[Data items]
────
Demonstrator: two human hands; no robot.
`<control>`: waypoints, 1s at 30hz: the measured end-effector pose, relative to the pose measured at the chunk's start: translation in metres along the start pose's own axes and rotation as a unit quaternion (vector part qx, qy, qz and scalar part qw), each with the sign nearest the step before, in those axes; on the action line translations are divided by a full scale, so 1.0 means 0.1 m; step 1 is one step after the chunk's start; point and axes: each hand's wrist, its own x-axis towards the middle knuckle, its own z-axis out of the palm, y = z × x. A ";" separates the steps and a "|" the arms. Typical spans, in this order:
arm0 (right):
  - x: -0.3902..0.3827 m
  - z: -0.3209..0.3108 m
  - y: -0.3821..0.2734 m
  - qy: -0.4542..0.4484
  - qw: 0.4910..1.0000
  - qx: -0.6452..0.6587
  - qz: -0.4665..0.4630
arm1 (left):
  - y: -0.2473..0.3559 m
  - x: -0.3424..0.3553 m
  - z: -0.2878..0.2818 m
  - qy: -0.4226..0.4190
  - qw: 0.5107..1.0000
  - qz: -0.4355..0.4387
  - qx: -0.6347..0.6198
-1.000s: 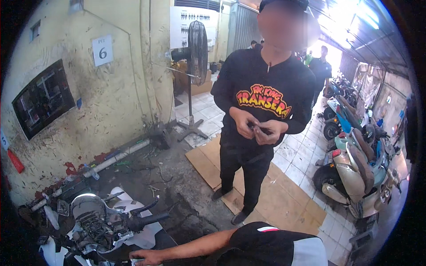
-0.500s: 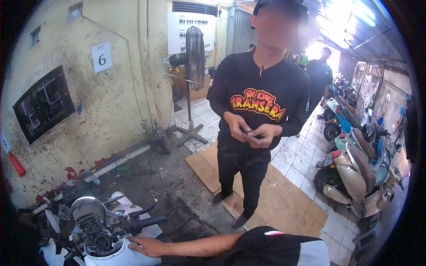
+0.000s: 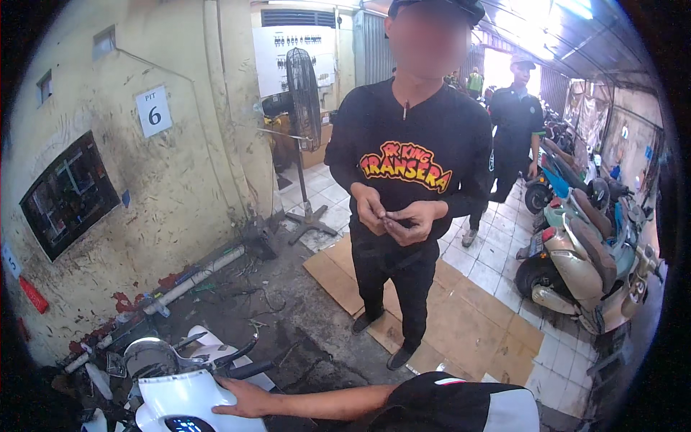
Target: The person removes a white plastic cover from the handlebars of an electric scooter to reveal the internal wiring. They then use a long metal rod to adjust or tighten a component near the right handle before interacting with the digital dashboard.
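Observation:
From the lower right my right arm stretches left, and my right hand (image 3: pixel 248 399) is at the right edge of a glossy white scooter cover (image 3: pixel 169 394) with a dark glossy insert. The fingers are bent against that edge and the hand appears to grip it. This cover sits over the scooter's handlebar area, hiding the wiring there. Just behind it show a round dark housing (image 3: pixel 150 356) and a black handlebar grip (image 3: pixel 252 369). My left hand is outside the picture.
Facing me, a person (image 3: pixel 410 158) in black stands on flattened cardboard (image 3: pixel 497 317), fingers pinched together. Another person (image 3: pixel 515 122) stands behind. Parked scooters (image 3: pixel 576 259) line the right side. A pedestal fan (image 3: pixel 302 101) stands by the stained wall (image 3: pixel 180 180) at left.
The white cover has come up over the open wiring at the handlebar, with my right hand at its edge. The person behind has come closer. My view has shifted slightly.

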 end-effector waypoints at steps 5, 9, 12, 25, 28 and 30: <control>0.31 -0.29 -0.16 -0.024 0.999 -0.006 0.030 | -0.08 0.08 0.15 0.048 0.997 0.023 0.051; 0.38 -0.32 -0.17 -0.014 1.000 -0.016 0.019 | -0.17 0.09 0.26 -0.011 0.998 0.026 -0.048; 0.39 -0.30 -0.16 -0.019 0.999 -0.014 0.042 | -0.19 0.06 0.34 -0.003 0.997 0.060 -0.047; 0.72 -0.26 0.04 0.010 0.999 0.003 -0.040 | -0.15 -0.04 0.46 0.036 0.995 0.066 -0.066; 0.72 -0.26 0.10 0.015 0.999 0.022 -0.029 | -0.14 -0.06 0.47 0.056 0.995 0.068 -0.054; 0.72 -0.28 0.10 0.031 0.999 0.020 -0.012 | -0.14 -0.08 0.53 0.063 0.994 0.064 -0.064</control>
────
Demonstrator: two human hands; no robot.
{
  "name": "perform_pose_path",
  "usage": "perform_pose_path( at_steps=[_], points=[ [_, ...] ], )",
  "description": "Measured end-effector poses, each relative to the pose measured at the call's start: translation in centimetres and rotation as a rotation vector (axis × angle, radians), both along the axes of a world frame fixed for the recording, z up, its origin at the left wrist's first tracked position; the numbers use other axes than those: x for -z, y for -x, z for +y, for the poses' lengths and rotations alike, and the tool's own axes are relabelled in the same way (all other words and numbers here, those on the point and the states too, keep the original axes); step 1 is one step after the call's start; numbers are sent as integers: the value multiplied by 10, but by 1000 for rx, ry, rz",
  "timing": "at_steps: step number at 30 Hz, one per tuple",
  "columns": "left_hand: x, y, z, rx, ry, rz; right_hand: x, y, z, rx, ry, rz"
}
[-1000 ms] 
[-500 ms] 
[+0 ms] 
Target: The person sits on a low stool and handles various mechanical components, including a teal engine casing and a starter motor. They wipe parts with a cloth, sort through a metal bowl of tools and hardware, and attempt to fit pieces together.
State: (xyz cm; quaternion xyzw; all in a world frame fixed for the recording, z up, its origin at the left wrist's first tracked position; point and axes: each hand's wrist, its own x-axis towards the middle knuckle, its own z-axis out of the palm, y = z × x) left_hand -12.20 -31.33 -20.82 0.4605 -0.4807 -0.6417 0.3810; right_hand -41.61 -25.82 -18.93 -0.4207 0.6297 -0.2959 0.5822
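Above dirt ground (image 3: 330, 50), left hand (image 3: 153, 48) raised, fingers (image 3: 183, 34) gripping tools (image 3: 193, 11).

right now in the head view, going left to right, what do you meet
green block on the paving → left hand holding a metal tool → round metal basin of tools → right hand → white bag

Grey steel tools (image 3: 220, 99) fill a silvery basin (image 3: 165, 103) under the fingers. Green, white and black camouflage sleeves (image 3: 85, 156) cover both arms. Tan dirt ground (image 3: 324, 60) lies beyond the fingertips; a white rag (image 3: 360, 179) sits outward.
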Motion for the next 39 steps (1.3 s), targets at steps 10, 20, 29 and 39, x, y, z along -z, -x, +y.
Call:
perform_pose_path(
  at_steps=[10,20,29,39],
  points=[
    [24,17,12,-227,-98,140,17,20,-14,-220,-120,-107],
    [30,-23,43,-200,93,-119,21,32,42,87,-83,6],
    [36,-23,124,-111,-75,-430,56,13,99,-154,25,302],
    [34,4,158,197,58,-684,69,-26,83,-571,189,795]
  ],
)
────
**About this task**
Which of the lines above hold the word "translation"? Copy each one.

**Solution to this task**
`<control>`: waypoints, 1s at 30hz: the measured end-effector pose, relative to the pose measured at the chunk's start: translation in metres along the start pose's own axes and rotation as a unit quaternion (vector part qx, qy, qz and scalar part qw), each with the sign nearest the step before, in those axes; on the action line translations are divided by a full scale, so 1.0 means 0.1 m; step 1 is one step after the chunk's start; point and axes: each hand's wrist, its own x-axis towards the middle knuckle, its own z-axis out of the palm, y = z × x. A ";" separates the steps and a "|" the arms. Typical spans, in this order:
  "description": "Measured end-effector poses, each relative to the pose measured at the call's start: translation in centimetres and rotation as a rotation vector (axis × angle, radians), both along the axes of a world frame fixed for the recording, z up, its origin at the left wrist's first tracked position; the numbers use other axes than those: x for -z, y for -x, z for +y, for the poses' lengths and rotations alike, and the tool's own axes are relabelled in the same way (all other words and numbers here, those on the point and the states too, keep the original axes); step 1 is one step after the call's start; numbers are sent as integers: the value multiplied by 10, but by 1000 for rx, ry, rz",

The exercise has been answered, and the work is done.